DSC_0900Él y su familia fueron sobreviviendo durante el régimen infernal de Pol Pot hasta que el 28 de octubre de 1978 el Angkar le detuvo y fue llevado a la cárcel en la que hoy ejerce de anfitrión y guía. Al llegar a la prisión lo tiraron al suelo desde el coche y le dieron una fuerte patada en las costillas. “Por favor, dígale a mi mujer que probablemente no sobreviva”, pidió a uno de los soldados. Lo desvistieron, le midieron y le tomaron una foto antes de llevarle a su celda, donde le encadenaron las piernas con grilletes. En aquella celda 22, hoy uno de los principales atractivos del museo, sólo disponía de un recipiente para la orina y una vieja caja de municiones para los excrementos. “Cada vez que veo recipientes de agua y de cajas de municiones no puedo evitar las lágrimas”, confesó años después al periodista camboyano Sorya Sim.

Durante aquellos dos meses, desanimado por las duras sesiones de tortura que le obligaron a inventarse su pertenencia simultánea a la CIA y a la KGB, pensó en el suicidio. Dio a sus verdugos 64 nombres de traidores, aunque sólo diez eran reales y ya habían sido detenidos. Pero las confesiones sólo garantizaban una prórroga, unos días más con vida, el tiempo que necesitaban los funcionarios para mecanografiar los delirantes informes que les exigían sus superiores. Si resistió durante dos interminables meses en el centro fue sobre todo gracias a su pericia mecánica: los Jemeres Rojos le necesitaban para reparar máquinas de coser y de escribir.

Así aguantó hasta enero de 1979, cuando las tropas vietnamitas entraron en una Phnom Penh fantasmal y aprovechó el tumulto para escapar. En su huida dio por casualidad con su mujer y su hijo de dos meses y juntos continuaron el camino, pero el martirio no había terminado: aquella misma noche un grupo de jemeres rojos capturó y ejecutó a su mujer y a su niño.
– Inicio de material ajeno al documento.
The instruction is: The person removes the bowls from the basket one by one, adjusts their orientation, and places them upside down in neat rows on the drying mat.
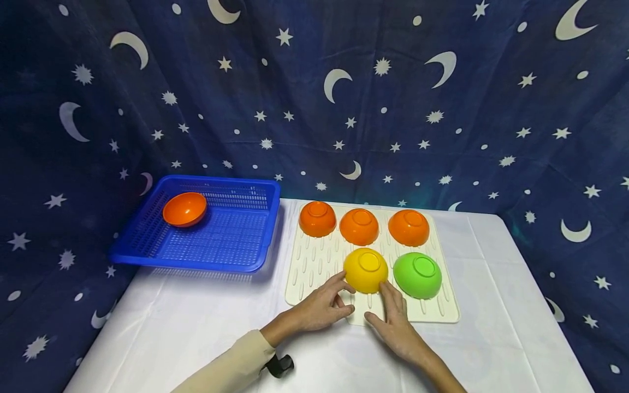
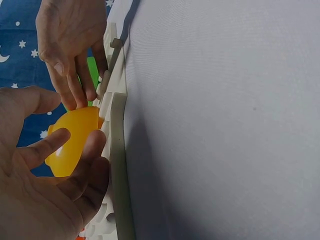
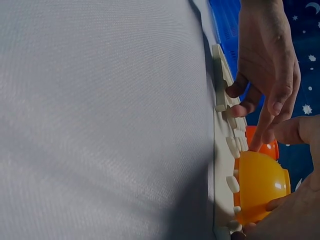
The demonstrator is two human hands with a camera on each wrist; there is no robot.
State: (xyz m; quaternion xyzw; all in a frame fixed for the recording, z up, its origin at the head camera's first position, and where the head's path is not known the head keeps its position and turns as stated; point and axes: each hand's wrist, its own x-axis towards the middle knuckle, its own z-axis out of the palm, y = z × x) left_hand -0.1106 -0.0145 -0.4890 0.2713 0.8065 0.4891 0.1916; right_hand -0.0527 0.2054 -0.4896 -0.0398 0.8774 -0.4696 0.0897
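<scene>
An upside-down yellow bowl (image 1: 366, 273) sits in the front row of a cream ribbed drying tray (image 1: 307, 284), between my two hands. My left hand (image 1: 321, 307) is at its left side, its index fingertip at the bowl's wall and its thumb apart from it. On the other side, my right hand (image 1: 395, 322) has fingertips at the bowl's lower right edge, thumb spread away. In the left wrist view, fingers of both hands flank the yellow bowl (image 2: 75, 135). Right of it stands an upside-down green bowl (image 1: 417, 275).
Three upside-down orange bowls (image 1: 359, 227) line the tray's back row. At the left, a blue plastic basket (image 1: 267, 229) holds one orange bowl (image 1: 184, 209), its open side showing. A white cloth (image 1: 491, 305) covers the table; a dark moon-and-star curtain (image 1: 304, 82) hangs behind.
</scene>
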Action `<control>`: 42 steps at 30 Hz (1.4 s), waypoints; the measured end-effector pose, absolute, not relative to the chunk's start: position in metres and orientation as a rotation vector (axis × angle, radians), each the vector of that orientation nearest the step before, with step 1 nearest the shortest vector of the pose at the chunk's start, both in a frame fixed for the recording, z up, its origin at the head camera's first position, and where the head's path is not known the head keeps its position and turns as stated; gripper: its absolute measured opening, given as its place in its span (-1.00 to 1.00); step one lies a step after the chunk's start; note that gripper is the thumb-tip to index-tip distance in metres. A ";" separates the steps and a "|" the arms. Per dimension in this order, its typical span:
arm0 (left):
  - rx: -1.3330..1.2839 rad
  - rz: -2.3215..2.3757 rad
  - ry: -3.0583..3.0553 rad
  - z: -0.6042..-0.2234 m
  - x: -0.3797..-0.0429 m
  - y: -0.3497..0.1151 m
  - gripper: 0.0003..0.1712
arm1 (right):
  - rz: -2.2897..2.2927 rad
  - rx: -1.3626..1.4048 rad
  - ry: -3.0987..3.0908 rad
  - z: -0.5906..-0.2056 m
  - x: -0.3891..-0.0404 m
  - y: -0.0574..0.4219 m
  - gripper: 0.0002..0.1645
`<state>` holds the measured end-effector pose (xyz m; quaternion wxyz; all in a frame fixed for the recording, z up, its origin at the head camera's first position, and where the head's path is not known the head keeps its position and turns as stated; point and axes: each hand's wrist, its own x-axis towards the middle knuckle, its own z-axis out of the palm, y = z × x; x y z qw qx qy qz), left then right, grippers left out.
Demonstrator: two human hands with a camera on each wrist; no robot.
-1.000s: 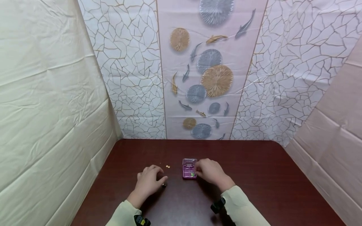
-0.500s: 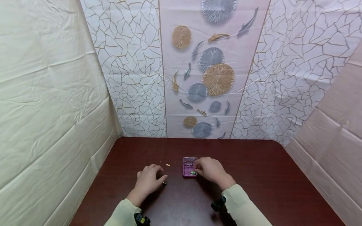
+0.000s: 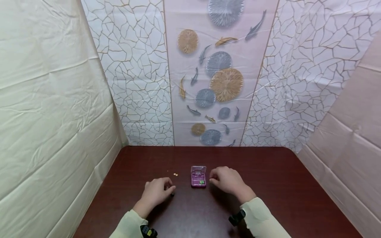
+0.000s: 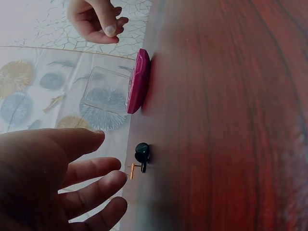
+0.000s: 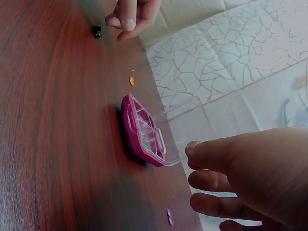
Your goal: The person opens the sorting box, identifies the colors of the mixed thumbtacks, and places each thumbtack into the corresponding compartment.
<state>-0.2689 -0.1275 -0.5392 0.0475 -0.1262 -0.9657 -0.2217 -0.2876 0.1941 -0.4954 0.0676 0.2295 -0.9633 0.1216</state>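
A small magenta compartment box (image 3: 198, 186) sits on the table, its clear lid (image 4: 108, 90) swung up. Small green pieces (image 3: 202, 182) lie in its near right compartment. My right hand (image 3: 228, 180) hovers just right of the box, fingers loosely bent with nothing between them. Left of the box, my left hand (image 3: 156, 191) is held low over the table, thumb and fingers apart and holding nothing. Small shiny black pieces (image 4: 142, 153) lie by its fingertips, mostly covered by the hand in the head view.
Flat orange pieces (image 3: 175, 174) lie beyond my left hand, with a tiny speck nearby. Small purple pieces (image 5: 169, 216) rest on the table under my right hand. A patterned cloth (image 3: 208, 82) hangs behind the dark red table (image 3: 253, 158).
My right hand has drawn back to the right from over the box, uncovering its right side. The left hand stays almost where it was.
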 end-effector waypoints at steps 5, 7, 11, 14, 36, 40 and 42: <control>-0.450 -0.627 -2.942 -0.541 -0.273 -0.132 -0.93 | 0.373 0.666 -2.898 -0.495 -0.285 0.200 -0.92; -0.476 -0.635 -2.951 -0.541 -0.273 -0.134 -0.96 | 0.372 0.657 -2.904 -0.495 -0.285 0.203 -0.93; -0.525 -0.676 -2.996 -0.541 -0.274 -0.136 -0.92 | 0.397 0.628 -2.913 -0.495 -0.282 0.211 -0.94; -0.559 -0.683 -3.013 -0.541 -0.275 -0.138 -0.89 | 0.422 0.586 -2.919 -0.495 -0.280 0.217 -0.95; -0.573 -0.628 -3.036 -0.544 -0.276 -0.135 -0.81 | 0.446 0.535 -2.948 -0.496 -0.280 0.229 -0.94; -0.569 -0.602 -3.021 -0.541 -0.277 -0.134 -0.80 | 0.434 0.541 -2.939 -0.497 -0.280 0.231 -0.93; -0.572 -0.598 -3.006 -0.540 -0.279 -0.132 -0.81 | 0.424 0.540 -2.935 -0.498 -0.279 0.232 -0.92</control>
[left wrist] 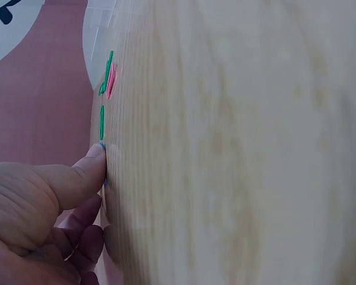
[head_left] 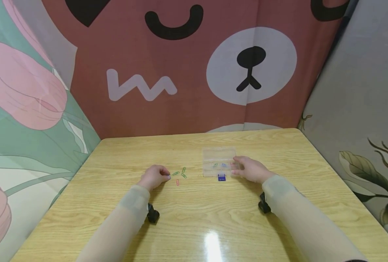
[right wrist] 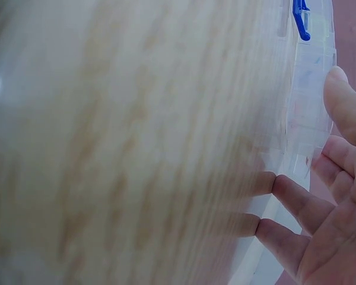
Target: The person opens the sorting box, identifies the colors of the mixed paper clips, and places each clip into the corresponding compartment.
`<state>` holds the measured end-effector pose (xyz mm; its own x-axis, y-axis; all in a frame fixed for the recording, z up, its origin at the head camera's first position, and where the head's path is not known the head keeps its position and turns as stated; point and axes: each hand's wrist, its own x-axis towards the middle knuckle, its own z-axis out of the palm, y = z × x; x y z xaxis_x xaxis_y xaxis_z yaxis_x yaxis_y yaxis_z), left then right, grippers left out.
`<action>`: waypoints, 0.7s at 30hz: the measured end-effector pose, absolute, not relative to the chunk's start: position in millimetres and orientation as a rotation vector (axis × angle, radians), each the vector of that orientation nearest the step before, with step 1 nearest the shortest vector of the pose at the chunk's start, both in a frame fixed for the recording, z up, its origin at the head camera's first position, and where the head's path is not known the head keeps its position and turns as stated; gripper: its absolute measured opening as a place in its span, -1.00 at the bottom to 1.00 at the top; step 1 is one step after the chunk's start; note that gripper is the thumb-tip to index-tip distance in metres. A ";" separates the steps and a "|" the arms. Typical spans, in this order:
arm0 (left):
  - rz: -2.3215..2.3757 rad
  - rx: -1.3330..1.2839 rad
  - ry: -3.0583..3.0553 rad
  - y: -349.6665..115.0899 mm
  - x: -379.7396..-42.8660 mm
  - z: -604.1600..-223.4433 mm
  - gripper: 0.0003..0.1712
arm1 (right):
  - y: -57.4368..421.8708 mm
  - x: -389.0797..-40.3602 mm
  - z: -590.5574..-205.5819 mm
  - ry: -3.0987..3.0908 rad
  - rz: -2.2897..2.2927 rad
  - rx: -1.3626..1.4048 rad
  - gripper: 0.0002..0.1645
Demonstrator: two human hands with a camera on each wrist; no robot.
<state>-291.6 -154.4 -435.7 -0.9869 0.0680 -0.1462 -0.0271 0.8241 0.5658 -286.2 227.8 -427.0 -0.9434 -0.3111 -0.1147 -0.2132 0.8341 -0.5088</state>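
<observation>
Near the table's middle my left hand point(head_left: 153, 177) has thumb and fingertips together on a small blue paper clip point(left wrist: 102, 145), mostly hidden by the thumb. Right beside it lie several green paper clips point(head_left: 176, 173) and a pink paper clip point(head_left: 177, 182). A clear plastic box point(head_left: 207, 173) stands to the right, its lid point(head_left: 218, 153) laid back and a blue latch point(head_left: 221, 177) at its front. Inside it show a few green and blue clips. My right hand point(head_left: 251, 170) holds the box's right end, thumb at the rim, lower fingertips on the table.
The wooden table point(head_left: 194, 211) ends at a back edge against a red cloth with a bear face point(head_left: 180, 109). Patterned cloths hang at the left and right. A black wrist camera point(head_left: 152, 214) sits under the left forearm, another point(head_left: 264, 203) under the right.
</observation>
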 end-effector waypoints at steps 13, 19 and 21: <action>0.922 -0.044 2.825 -155.5 -290.7 -436.4 -0.87 | 227.3 -287.8 -428.4 2.817 -0.761 -0.387 -0.15; 0.981 -0.046 2.831 -153.1 -290.4 -434.0 -0.85 | 228.5 -287.2 -428.3 2.814 -0.770 -0.394 -0.14; 1.001 -0.039 2.835 -152.5 -291.6 -434.5 -0.85 | 228.8 -287.6 -428.7 2.816 -0.768 -0.401 -0.14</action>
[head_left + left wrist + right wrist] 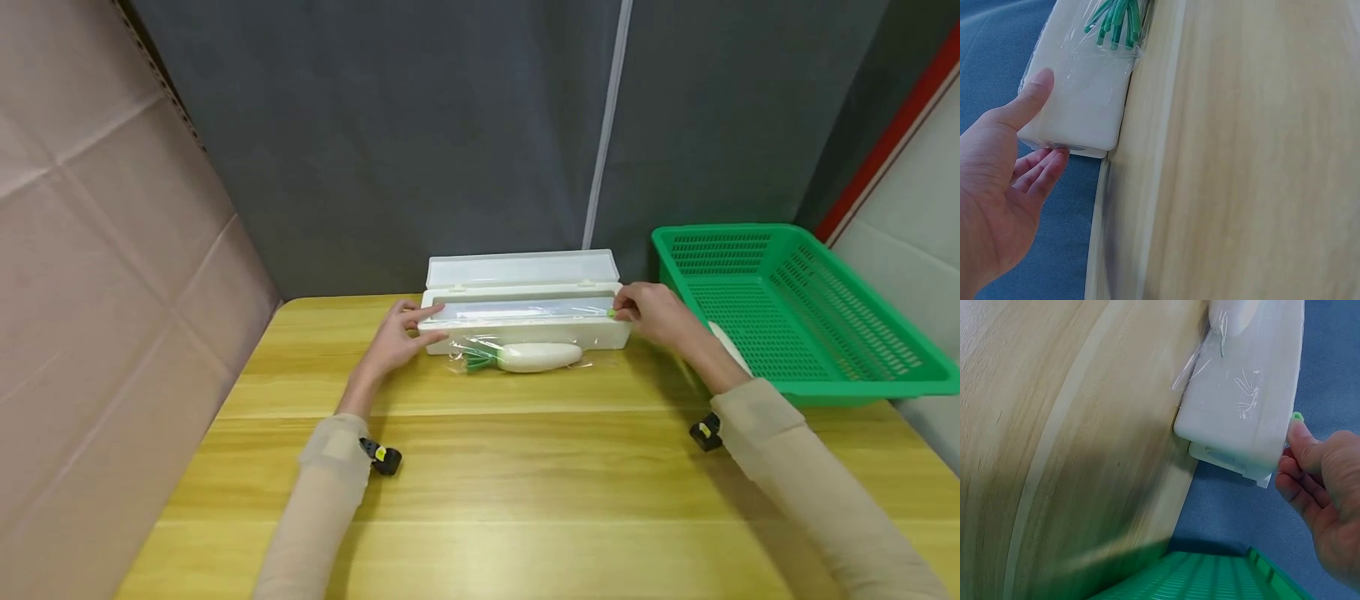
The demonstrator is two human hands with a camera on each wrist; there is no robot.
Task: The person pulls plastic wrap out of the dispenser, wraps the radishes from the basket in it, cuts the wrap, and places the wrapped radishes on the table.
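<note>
A long white cling film box stands at the table's back edge, its translucent lid tipped up behind it. Clear film hangs over its front. A white radish with green stalks lies against the front, under or in the film. My left hand holds the box's left end, thumb on the front face and fingers around the end. At the right end, my right hand pinches a small green slider on the box's top edge. The other right fingers are curled.
A green plastic basket stands at the right of the table, close to the right forearm. Another white radish lies partly visible inside it. A dark curtain hangs behind the wooden table.
</note>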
Nunca olvidará las últimas palabras de su esposa: “Escapa, me van a disparar”.

Durante los años siguientes se volvió a casar y siguió trabajando de mecánico, hasta que en 2011, coincidiendo con los juicios internacionales contra los dirigentes del Jemer Rojo comenzó a acudir a Tuol Sleng para recaudar fondos para su fundación. En ocasiones ha ejercido de guía turístico, rememorando sus peores pesadillas a cambio de una ayuda con la que también completa la exigua pensión de 25 dólares mensuales que le da el Gobierno camboyano. A Chum Mey le empuja la necesidad y parece mantenerle sereno la religión budista, de la que es devoto. En su libro cita un proverbio camboyano: “Si te muerde un perro loco, no le muerdas. Si lo haces, tú también estás loco”.

Apenas levanta la voz mientras rememora su historia, asegura no sentir rencor por los hombres que ejecutaron las torturas porque solo cumplían órdenes y no tenían elección. Pero el tono se transforma y su rostro se endurece cuando se acuerda de Kaing Guek Eav, alias Douch, el meticuloso director de S-21, que fue juzgado y condenado a cadena perpetua en 2011. La voz que era suave, casi inaudible, se vuelve firme y cortante.

“Sigo enfadado con Douch. Él vive en una cómoda cárcel y nunca va a sufrir lo que nosotros sufrimos aquí. Nada será nunca suficiente para que se haga justicia con los camboyanos. Sigue siendo muy doloroso recordar esto, pero quiero seguir declarando, quiero seguir contando mi historia al mundo para que sepan lo que pasó en Camboya”.